◆ **Task details**:
In the records below, find the line that contains "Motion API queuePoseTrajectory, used" and the line that contains "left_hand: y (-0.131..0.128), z", then retype exactly those two lines and every line between them.

[Provided entries — start]

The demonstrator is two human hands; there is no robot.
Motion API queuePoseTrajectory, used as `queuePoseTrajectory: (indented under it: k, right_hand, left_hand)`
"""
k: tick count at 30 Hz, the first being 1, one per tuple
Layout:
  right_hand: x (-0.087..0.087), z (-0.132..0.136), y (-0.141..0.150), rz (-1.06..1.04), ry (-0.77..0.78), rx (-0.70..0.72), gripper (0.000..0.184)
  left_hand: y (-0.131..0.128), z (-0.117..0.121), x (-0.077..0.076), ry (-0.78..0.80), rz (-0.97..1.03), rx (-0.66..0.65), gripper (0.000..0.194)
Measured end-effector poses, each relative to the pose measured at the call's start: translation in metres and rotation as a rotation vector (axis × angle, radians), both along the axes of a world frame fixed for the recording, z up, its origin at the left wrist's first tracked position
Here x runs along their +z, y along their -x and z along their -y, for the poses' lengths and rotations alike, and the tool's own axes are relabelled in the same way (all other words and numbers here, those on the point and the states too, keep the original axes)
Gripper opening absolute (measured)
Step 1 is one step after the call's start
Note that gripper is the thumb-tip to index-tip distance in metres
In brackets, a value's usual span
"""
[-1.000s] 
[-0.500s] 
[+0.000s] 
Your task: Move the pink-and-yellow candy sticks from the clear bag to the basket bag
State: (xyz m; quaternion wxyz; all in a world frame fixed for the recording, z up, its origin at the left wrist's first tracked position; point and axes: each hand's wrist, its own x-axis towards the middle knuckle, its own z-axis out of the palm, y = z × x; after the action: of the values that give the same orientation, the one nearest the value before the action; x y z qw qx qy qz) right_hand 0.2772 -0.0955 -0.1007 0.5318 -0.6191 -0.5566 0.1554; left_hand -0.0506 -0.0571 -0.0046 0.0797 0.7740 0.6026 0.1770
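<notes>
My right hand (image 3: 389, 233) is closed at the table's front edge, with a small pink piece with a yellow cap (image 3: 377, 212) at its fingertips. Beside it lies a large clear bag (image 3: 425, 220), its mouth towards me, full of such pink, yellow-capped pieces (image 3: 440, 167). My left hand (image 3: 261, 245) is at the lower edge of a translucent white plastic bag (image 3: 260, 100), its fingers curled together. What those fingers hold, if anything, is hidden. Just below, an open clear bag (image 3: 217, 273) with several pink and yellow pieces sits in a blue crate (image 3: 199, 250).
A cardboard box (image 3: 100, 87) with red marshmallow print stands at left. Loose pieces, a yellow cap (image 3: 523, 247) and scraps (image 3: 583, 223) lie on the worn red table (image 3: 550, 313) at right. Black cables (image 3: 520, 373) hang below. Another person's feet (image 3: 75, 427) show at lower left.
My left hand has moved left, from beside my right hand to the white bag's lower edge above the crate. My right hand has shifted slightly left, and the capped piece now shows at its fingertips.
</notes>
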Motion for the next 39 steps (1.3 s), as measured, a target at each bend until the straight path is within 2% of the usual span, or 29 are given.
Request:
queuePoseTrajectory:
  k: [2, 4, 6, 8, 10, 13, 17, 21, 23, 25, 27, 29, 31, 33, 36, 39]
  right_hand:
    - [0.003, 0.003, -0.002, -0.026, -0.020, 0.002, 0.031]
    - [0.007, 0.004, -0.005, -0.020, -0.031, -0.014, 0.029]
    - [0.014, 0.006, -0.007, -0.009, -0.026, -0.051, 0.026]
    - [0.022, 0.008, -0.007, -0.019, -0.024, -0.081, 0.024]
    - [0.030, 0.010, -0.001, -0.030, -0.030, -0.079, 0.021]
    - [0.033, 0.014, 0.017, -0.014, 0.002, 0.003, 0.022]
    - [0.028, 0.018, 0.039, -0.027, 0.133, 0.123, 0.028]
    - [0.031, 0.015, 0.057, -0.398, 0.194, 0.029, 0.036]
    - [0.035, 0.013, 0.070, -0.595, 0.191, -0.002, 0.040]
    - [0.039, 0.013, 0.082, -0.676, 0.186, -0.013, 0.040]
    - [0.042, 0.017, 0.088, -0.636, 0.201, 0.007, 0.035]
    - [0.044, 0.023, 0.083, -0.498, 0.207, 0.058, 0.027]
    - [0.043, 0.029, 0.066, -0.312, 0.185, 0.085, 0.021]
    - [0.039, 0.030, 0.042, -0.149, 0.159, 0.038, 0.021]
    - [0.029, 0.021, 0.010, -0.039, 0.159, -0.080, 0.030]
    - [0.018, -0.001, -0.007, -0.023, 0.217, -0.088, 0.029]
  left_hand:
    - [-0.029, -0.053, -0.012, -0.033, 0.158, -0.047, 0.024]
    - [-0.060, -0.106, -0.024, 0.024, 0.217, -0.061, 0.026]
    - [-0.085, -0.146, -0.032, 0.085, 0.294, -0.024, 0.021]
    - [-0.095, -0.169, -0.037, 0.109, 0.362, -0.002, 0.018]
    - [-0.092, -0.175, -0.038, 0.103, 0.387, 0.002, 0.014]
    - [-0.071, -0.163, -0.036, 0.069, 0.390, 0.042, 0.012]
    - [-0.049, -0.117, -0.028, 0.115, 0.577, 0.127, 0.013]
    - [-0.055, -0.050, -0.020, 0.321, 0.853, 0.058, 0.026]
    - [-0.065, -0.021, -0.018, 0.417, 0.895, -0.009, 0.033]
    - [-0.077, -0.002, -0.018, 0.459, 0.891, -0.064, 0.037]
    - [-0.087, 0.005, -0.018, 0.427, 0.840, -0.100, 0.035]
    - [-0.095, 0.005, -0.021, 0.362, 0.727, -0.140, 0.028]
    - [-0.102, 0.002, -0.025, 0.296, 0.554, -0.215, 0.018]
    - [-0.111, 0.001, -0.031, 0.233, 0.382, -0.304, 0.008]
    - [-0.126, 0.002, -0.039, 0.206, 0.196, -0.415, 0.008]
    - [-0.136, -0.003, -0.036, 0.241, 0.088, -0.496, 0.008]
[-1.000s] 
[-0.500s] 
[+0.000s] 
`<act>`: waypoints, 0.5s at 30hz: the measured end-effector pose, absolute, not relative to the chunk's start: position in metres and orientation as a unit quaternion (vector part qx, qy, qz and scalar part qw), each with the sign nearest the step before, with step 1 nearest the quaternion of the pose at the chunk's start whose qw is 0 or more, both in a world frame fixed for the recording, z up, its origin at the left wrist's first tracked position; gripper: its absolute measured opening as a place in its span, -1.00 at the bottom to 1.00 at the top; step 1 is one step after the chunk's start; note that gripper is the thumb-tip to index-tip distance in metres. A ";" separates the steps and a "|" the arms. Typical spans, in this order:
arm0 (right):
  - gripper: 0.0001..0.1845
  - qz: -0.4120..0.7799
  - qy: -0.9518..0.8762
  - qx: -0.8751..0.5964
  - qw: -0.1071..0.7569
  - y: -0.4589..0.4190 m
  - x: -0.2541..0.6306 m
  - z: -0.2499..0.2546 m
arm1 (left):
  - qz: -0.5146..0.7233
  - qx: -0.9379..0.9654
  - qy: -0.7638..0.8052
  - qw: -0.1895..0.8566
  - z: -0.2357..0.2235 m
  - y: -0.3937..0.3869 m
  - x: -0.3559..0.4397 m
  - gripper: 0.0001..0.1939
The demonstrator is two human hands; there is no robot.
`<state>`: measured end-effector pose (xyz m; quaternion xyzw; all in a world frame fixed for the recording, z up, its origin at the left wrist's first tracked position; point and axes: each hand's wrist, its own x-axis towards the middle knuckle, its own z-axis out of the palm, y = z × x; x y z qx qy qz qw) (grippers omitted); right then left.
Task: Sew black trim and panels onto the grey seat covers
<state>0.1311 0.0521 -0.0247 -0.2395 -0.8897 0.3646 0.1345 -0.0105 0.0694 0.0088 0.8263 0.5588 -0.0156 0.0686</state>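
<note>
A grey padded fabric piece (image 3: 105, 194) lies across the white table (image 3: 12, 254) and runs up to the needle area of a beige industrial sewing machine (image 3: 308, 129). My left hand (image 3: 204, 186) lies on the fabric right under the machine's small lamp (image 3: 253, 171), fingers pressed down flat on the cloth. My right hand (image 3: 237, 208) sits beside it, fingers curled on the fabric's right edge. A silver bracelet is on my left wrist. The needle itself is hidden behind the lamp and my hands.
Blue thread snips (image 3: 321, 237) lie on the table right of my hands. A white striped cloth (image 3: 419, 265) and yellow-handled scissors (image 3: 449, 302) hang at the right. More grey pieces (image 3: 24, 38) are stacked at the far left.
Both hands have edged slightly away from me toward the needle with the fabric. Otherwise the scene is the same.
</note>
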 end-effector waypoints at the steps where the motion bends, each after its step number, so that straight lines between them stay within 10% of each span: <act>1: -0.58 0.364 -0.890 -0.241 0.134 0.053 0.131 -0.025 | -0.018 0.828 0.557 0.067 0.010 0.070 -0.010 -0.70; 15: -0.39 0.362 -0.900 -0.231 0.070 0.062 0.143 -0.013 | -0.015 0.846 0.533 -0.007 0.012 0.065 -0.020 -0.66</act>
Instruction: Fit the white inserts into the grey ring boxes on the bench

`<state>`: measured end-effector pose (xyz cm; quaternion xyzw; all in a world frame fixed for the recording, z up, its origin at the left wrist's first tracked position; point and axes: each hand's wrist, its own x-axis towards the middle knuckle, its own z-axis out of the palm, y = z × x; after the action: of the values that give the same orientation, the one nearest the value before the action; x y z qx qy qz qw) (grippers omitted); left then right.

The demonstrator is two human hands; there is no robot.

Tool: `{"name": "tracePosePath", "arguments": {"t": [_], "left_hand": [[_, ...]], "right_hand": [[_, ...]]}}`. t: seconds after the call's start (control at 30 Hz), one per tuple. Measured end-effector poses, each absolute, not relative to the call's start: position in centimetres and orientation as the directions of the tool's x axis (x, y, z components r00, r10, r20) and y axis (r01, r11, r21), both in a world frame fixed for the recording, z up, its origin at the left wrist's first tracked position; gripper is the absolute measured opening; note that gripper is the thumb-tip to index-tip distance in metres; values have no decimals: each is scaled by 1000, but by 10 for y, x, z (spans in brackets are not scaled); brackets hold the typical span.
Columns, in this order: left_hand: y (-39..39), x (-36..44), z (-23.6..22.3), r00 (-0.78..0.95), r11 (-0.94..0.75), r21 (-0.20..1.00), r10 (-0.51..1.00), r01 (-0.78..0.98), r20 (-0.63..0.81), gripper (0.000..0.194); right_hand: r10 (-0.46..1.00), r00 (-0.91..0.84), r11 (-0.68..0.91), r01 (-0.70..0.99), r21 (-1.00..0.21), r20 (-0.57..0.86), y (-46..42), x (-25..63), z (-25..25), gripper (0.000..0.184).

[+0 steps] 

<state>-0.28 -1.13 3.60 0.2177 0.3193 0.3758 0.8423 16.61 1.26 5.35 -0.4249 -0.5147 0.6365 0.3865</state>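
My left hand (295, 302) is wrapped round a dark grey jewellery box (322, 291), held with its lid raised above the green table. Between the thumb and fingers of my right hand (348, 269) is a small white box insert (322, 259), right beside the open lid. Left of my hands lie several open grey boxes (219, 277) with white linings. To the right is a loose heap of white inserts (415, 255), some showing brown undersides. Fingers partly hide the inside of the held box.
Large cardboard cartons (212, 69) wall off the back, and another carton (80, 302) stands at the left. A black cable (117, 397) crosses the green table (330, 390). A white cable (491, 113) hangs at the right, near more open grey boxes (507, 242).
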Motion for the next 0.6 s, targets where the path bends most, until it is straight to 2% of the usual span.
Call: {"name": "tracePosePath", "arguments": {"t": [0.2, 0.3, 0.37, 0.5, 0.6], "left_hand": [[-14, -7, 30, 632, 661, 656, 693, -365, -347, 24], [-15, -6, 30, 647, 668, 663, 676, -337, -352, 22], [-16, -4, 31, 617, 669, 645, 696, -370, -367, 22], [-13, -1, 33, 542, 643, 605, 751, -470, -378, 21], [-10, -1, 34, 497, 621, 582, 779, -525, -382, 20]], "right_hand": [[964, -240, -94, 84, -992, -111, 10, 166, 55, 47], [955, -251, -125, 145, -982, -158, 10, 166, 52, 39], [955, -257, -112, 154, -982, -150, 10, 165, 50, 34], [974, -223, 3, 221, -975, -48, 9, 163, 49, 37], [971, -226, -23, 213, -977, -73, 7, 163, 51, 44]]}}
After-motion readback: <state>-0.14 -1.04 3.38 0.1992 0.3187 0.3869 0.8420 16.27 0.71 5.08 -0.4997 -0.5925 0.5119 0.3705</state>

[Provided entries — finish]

◆ **Reply to the exercise**:
Motion API queuePoseTrajectory, used as `queuePoseTrajectory: (indented under it: k, right_hand, left_hand)`
"""
k: tick count at 30 Hz, the first being 1, one per tuple
Layout:
  right_hand: x (-0.087..0.087), z (-0.132..0.136), y (-0.141..0.150), rz (-1.06..1.04), ry (-0.77..0.78), rx (-0.70..0.72), gripper (0.000..0.184)
  left_hand: y (-0.131..0.128), z (-0.117..0.121), x (-0.077..0.076), ry (-0.78..0.80), rz (-0.97..1.03), rx (-0.66..0.65), gripper (0.000..0.194)

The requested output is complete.